Using the profiling guide here, I computed the percent of cache misses using these formulas:
- L2: (((MEM_LOAD_RETIRED.LLC_UNSHARED_HIT * 35) + (MEM_LOAD_RETIRED.OTHER_CORE_L2_HIT_HITM * 74)) / CPU_CLK_UNHALTED.THREAD) * 100
- L3: ((MEM_LOAD_RETIRED.LLC_MISS * 180) / CPU_CLK_UNHALTED.THREAD)* 100
and I obtained the following results:
|L2 cache miss percentage||0.95%||8.16%|
|L3 cache miss percentage||0.01%||4.19%|
I believe that these results explain the difference in scalability. The Clojure implementation spent signifigantly more time dealing with cache misses. The C++ implementation effectively never missed L3 cache, meaning that it could completely avoid going to main memory. Althougth the Clojure implementation has no real data shareing, it seems to suffer from false sharing, often exhausting the L2 and L3 caches.
Suppose that we attempted to fix the Lego© contention described above by separating some of the blocks into groups, and giving each pair of children one group of blocks to use. Most of the blocks could still be in one pile that the children could access, but we’ll have an adult manage that pile, and make sure the only one or two children can takes blocks from it at a time.

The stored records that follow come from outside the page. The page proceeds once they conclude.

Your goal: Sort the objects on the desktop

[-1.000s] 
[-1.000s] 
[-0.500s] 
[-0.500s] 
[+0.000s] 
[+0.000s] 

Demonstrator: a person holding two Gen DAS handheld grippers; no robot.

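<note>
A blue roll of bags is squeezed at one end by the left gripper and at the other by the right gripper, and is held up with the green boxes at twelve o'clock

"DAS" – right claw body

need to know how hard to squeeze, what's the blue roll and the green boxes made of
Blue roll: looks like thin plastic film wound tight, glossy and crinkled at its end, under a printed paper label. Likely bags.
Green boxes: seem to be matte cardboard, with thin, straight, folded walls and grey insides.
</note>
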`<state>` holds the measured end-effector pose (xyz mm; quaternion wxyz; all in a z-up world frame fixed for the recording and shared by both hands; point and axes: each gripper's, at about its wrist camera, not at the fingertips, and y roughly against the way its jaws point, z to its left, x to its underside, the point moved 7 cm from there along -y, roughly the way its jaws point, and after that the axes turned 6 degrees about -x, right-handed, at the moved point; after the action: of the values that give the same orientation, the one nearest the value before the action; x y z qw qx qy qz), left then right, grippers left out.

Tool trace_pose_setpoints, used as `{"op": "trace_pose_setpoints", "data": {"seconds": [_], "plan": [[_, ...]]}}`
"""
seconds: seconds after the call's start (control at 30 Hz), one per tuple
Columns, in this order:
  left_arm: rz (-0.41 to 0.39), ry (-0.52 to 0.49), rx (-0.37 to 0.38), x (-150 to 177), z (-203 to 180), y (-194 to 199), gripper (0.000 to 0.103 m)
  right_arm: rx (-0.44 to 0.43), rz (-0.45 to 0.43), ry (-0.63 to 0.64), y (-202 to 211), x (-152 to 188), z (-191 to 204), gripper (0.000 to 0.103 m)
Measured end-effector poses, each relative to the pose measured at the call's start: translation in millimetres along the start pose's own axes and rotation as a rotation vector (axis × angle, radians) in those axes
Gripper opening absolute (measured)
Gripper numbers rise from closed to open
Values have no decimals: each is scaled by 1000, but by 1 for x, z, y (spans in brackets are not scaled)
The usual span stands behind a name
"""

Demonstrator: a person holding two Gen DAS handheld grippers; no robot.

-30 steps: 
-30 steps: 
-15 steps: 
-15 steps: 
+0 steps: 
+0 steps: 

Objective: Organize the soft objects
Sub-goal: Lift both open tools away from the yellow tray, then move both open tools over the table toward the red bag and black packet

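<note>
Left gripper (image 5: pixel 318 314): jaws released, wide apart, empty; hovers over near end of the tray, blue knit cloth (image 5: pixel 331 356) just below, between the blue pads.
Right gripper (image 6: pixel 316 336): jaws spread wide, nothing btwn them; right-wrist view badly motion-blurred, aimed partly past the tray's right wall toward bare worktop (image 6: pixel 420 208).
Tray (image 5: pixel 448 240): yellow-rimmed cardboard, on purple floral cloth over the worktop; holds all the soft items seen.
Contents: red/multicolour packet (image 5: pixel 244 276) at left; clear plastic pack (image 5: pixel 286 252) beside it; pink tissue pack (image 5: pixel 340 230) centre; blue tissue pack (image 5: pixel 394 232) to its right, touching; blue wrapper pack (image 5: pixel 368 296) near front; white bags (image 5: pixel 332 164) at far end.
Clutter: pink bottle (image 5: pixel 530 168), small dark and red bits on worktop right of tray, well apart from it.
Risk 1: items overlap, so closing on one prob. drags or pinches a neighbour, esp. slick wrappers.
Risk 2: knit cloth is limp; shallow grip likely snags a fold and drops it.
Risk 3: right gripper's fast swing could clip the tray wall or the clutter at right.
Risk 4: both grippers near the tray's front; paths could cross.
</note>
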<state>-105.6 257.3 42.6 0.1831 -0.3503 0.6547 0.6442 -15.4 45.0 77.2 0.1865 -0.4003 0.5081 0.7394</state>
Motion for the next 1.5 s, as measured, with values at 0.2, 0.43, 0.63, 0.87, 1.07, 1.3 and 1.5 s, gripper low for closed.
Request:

In the C++ implementation, the children have enough blocks in their local pile to keep them happy, very few children go to the larger pile and ask permisson to use blocks. However, in the Clojure implementation, the children are going to the larger pile much more frequently. As the number of children increases, the adult managing the pile has more work to do, and we often have a line of children waiting for access to the large pile.
Unsurprisingly then, the overall time required to build with the blocks increases. At some point, adding additional children to the job will not make the overall time any better.
The Next Challenge##
I don’t believe that the Clojure implementation should need to use this much memory. I suspect this is caused mainly by my lack of experience with Clojure development. So the next step is to find the part of the Clojure implementation using that memory, and replace it. Then I expect the implementation to scale much better.